Non solo: la festa e la lettura del libro che ne è il centro sono collocati dalla tradizione ebraica in una posizione del tutto privilegiata: il libro sarà valido, dice rabbi Akiva, uno dei più grandi maestri del Talmud, anche alla fine dei tempi, quando tutti gli altri testi sacri avranno perso il loro significato, e la sua lettura ha la precedenza su praticamente tutti gli altri obblighi rituali, compresi il servizio sacrificale del Tempio, che pure è prescritto dalla Torah: la sopravvivenza del popolo ha la precedenza sul culto, perché ne è la condizione. Senza commentare ulteriormente i dettagli religiosi che definiscono questa festa, è importante comunque capire che essa testimonia come il rischio del genocidio sia pesato sull’ebraismo fin ben prima della Shoah, della cacciata dalla Spagna, dell’Inquisizione, delle invasioni arabe e romane: esso risale al tempo di Serse e anzi, -per via del riferimento genealogico di Haman all’arcinemico del popolo ebraico Amalek, che cercò di distruggerlo subito dopo l’uscita dall’Egitto – ancora prima, a quello del Faraone e di Mosè, cioè della formazione del popolo ebraico. 

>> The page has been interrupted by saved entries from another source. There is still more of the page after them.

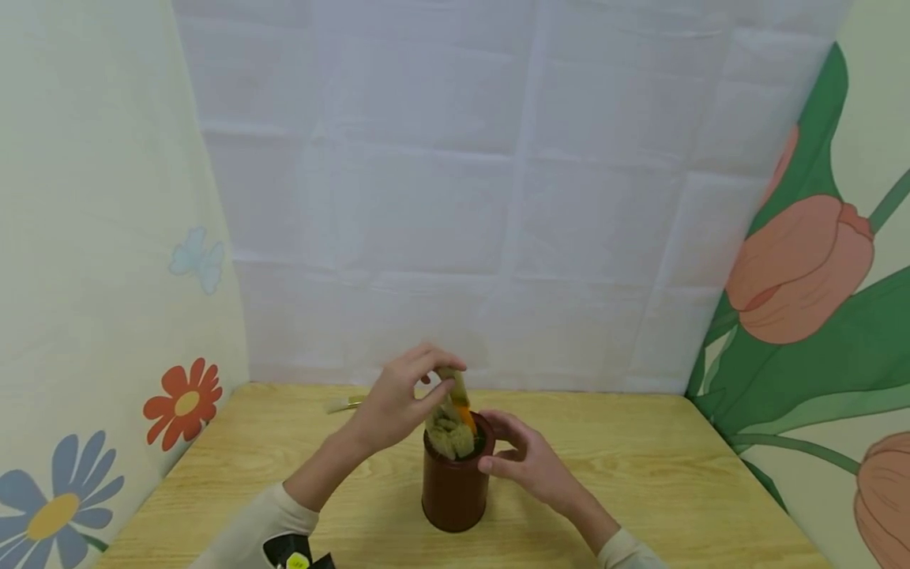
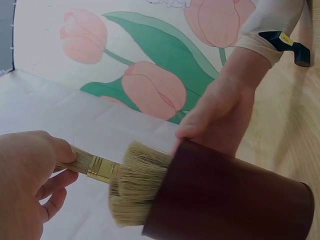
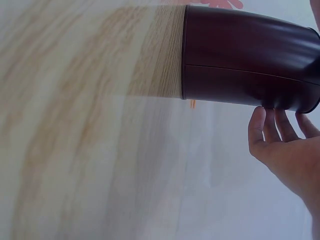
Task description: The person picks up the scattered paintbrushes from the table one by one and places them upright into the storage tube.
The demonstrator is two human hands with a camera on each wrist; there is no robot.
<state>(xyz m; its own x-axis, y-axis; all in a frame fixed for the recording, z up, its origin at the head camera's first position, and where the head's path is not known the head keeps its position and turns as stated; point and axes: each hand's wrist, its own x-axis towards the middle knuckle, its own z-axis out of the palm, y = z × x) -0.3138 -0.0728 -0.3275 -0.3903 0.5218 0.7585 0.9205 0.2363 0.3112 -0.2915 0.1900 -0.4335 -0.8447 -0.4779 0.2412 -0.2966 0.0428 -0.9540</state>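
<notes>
A dark reddish-brown cylindrical pot [image 1: 455, 494] stands upright on the table. Several paintbrushes [image 2: 137, 182] are in it with their pale bristles sticking up past the rim. Above the pot, my left hand [image 1: 398, 399] pinches one more paintbrush [image 2: 102, 169] by its bristles. That brush has a gold-coloured ferrule, and its orange handle [image 1: 467, 419] points down into the pot; the handle's lower end is hidden. My right hand [image 1: 529, 458] grips the pot near its rim, thumb in front and fingers round the far side, as the right wrist view [image 3: 285, 145] also shows.
Another paintbrush [image 1: 344, 404] lies on the wooden table [image 1: 604, 490] behind my left hand, partly covered by it. A white cloth [image 1: 426, 197] hangs along the table's back edge. Flower-patterned cloths hang at the left [image 1: 107, 276] and right [image 1: 874, 103].
</notes>
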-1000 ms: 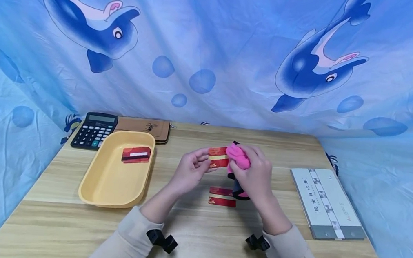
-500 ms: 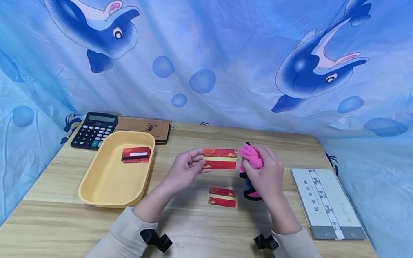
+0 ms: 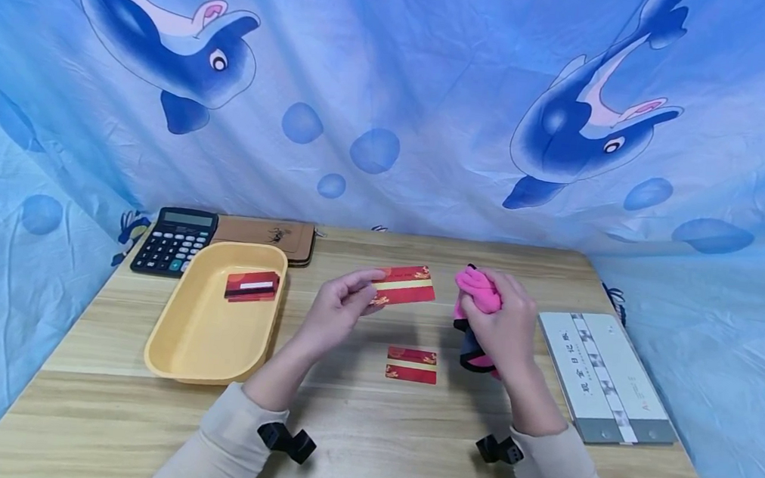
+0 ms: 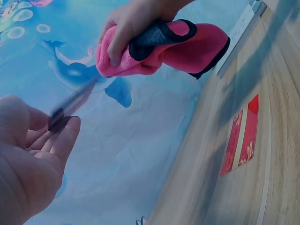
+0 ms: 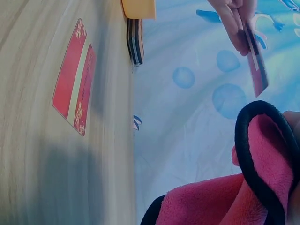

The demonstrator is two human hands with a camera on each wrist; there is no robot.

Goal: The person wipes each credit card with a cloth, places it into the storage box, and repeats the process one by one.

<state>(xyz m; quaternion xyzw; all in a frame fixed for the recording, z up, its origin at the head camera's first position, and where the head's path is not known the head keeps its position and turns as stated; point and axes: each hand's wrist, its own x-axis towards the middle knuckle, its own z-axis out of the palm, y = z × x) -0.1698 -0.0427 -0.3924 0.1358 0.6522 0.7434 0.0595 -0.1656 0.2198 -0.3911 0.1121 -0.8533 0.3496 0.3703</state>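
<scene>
My left hand [image 3: 338,307] pinches a red card [image 3: 409,285] with a pale yellow stripe by its left end, raised over the table and tilted. In the left wrist view this card [image 4: 75,101] appears nearly edge-on and blurred. To its right, my right hand [image 3: 505,322] grips a bunched pink cloth [image 3: 479,289] with black edging, part of it hanging below the fingers. Card and cloth are apart. A second red card [image 3: 412,365] of the same pattern lies flat on the table below the held one.
At left stands a yellow tray [image 3: 162,337] holding several red cards [image 3: 252,287]. Behind it are a calculator [image 3: 175,242] and a brown zip wallet [image 3: 296,241]. A white and grey book [image 3: 606,376] lies on the right of the wooden table [image 3: 391,452].
The cloth was at the held card's right end; my right hand has drawn it away rightward. My left hand has shifted slightly left, and the card has tilted.
</scene>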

Correlativamente l’autodifesa degli ebrei, qualche volta realizzata con la fuga, altre con la lotta, altre ancora col nascondersi, col piegarsi o con la costituzione di uno Stato è la condizione materiale di base la loro sopravvivenza e con essa di quella della religione ebraica e della promessa che essa contiene.
Il nesso fra continuità del popolo e contenuti religiosi spesso sfugge a chi non ha confidenza con la tradizione ebraica, ebrei o non ebrei che siano. L’ebraismo non è una confessione o una fede nel senso cristiano, o meglio non è solo questo. E’ una forma di vita, una catena di esistenza, un modo concreto di essere che è soggetto alle persecuzioni, fragile sempre a rischio di distruzione per assimilazione o per mano degli antisemiti. 
Il contenuto di Purim è la sua autodifesa. Come sapevano bene anche i nazisti: le ultime parole sotto la forca di Julius Streicher, gerarca nazista fra i più fanatici nell’antisemitismo (fu l’editore del più ignobile giornale antisemita del regime, “Der Stürmer”), condannato a Norimberga, suonarono così:«Questa è la mia celebrazione del Purim 1946.» La sconfitta del nazismo e il processo dei gerarchi appariva anche a lui come l’equivalente moderno della storia di Purim. Anche per questo nesso fra la vita del popolo ebraico e la sua identità religiosa, simboleggiato da Purim, è vero quel che afferma Jacob Neusner per tutt’altre ragioni: l’ebraismo e il sionismo coincidono fin dalle origini del popolo ebraico, fin dal Pentateuco l’ebraismo è sionismo e non è possibile separarli.